Le clocher en bois et une bonne partie de la toiture ont été balayés, victimes de la tempête de 1999. L'autel, le bénitier et le confessionnal ont tenu bons mais sont pris d'assaut par la végétation. Les murs de la chapelle menacent de s'effondrer à tout moment.

Cet ancien lieu de culte avait été érigé par Guy de Lavau, fils du préfet de police de Charles X, pour y célébrer les cérémonies de la famille.

Jacques Waynberg a confié la vente de ce bâtiment insolite aux commissaires-priseurs Philippe et Aymeric Rouillac, qui avaient notamment dispersé un fragment des escaliers de la Tour Eiffel. La seule condition pour l'acquéreur? S'engager à démonter l'édifice pour le restaurer l'installer ailleurs!

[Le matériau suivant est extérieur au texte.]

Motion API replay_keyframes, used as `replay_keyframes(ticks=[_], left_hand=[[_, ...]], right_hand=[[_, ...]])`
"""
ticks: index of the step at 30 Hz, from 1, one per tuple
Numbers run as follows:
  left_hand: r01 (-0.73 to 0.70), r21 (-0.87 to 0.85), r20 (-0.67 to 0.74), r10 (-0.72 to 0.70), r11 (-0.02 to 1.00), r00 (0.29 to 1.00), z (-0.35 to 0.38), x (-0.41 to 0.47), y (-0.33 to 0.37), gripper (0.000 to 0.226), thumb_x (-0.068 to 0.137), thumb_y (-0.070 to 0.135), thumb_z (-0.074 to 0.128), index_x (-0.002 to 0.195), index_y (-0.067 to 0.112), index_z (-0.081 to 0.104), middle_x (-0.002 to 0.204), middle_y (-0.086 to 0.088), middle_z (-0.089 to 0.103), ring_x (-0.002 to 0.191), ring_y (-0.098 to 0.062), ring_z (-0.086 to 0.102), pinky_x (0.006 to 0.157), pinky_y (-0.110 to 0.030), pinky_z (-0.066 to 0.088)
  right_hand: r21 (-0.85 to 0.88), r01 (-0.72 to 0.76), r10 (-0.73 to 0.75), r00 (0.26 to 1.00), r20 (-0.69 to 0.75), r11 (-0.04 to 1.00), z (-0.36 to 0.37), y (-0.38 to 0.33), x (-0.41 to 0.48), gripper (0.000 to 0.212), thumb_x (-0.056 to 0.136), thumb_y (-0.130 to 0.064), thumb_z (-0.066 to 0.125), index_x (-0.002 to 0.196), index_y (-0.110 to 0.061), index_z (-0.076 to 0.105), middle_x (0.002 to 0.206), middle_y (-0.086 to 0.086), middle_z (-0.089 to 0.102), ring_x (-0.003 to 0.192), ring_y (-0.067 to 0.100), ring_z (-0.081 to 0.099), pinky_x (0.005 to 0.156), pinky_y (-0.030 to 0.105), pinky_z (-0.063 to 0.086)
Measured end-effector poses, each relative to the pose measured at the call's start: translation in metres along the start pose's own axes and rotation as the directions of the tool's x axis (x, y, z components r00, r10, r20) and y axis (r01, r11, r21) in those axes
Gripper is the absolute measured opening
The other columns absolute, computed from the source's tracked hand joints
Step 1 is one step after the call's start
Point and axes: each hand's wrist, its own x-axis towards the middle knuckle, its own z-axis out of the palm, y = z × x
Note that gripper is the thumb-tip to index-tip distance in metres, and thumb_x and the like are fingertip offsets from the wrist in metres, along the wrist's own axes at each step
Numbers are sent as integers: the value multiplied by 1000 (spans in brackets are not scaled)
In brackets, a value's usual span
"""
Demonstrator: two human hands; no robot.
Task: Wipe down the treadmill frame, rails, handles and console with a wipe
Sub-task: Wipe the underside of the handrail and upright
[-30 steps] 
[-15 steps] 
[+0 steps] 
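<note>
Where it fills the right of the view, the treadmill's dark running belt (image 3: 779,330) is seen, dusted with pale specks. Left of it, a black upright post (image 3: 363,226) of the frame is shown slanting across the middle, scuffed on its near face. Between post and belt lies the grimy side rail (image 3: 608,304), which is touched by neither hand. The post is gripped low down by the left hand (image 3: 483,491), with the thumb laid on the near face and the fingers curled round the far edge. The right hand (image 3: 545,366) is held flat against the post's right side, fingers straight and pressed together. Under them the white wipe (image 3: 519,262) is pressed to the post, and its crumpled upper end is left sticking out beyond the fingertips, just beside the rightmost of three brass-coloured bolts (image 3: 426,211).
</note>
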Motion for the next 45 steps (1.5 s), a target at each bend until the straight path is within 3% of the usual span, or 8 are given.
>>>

Une contrainte de taille qui n'a semble-t-il pas freiné les quelques personnes intéressées.

Mise à prix pour 5 000 euros, la chapelle du XIXe siècle a finalement été adjugée pour 20 000 euros (24 000 euros avec les frais acheteurs).

C'est Monique Pozzo di Borgo, collectionneuse d'art religieux et passionnée de patrimoine, qui a proposé l'enchère la plus haute.

Désormais nouvelle propriétaire de la chapelle, elle compte la faire transférer dans sa propriété de Vouzon, en Sologne. En principe, elle ne dispose que d'un mois pour déplacer l'édifice de chez Jacques Waynberg. "Mais elle aura le temps qu'elle voudra", glissait le désormais ancien propriétaire, après une vente qu'il considère comme "inespérée".